WORK TO BE COMPLETED:
The data must be reproduced verbatim; images are to be omitted.

┌──

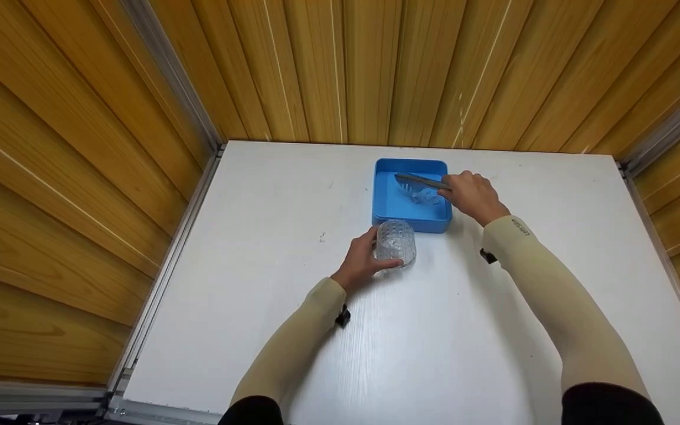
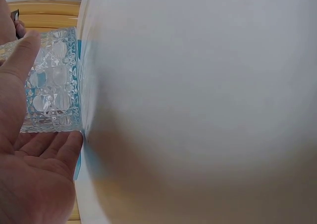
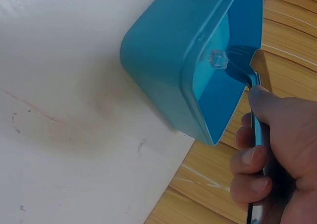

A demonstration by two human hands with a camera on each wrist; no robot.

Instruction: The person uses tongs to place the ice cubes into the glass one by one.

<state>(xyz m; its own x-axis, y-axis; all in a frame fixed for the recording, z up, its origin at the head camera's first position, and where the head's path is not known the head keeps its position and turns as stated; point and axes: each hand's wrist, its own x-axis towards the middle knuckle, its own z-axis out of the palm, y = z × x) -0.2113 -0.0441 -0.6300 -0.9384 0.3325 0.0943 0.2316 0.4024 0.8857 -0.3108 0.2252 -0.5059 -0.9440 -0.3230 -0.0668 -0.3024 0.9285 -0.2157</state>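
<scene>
My left hand (image 1: 362, 260) holds a clear, textured glass (image 1: 397, 241) on the table, just in front of a blue tray (image 1: 382, 198). In the left wrist view, the thumb lies along one side of the patterned glass (image 2: 54, 80) and the fingers along the other. My right hand (image 1: 474, 195) grips metal serving tongs (image 1: 419, 179) over the tray. One arm of the tongs ends in fork tines, the other in a broad, smooth head. Clear cube-like pieces (image 1: 425, 196) lie in the tray near the tines. The right wrist view shows one clear cube (image 3: 218, 59) beside the fork end.
The white table (image 1: 269, 236) carries the tray and the glass. Wood-patterned panels (image 1: 369, 71) rise behind the table and at both sides, with metal frame rails (image 1: 169, 236) along the edges.
</scene>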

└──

TASK SOLUTION:
A demonstration by two human hands with a camera on each wrist; no robot.

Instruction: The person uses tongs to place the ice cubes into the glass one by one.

<state>(xyz m; its own x-axis, y-axis; all in a frame fixed for the recording, z up, its origin at the head camera's first position, and where the head's path is not known the head keeps its position and turns as stated; point and axes: each hand's wrist, its own x-axis towards the middle knuckle, its own z-axis out of the palm, y = z × x) -0.2113 -0.0441 -0.6300 -0.9384 0.3325 0.0943 0.2316 0.4024 0.8857 -0.3108 0.2252 -0.5059 -0.9440 -0.3230 -0.0668 -0.3024 0.9285 -0.2157</state>
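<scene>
My left hand (image 1: 362, 260) holds a clear, textured glass (image 1: 397, 241) on the table, just in front of a blue tray (image 1: 382, 198). In the left wrist view, the thumb lies along one side of the patterned glass (image 2: 54, 80) and the fingers along the other. My right hand (image 1: 474, 195) grips metal serving tongs (image 1: 419, 179) over the tray. One arm of the tongs ends in fork tines, the other in a broad, smooth head. Clear cube-like pieces (image 1: 425, 196) lie in the tray near the tines. The right wrist view shows one clear cube (image 3: 218, 59) beside the fork end.
The white table (image 1: 269, 236) carries the tray and the glass. Wood-patterned panels (image 1: 369, 71) rise behind the table and at both sides, with metal frame rails (image 1: 169, 236) along the edges.
</scene>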

No further answer is expected.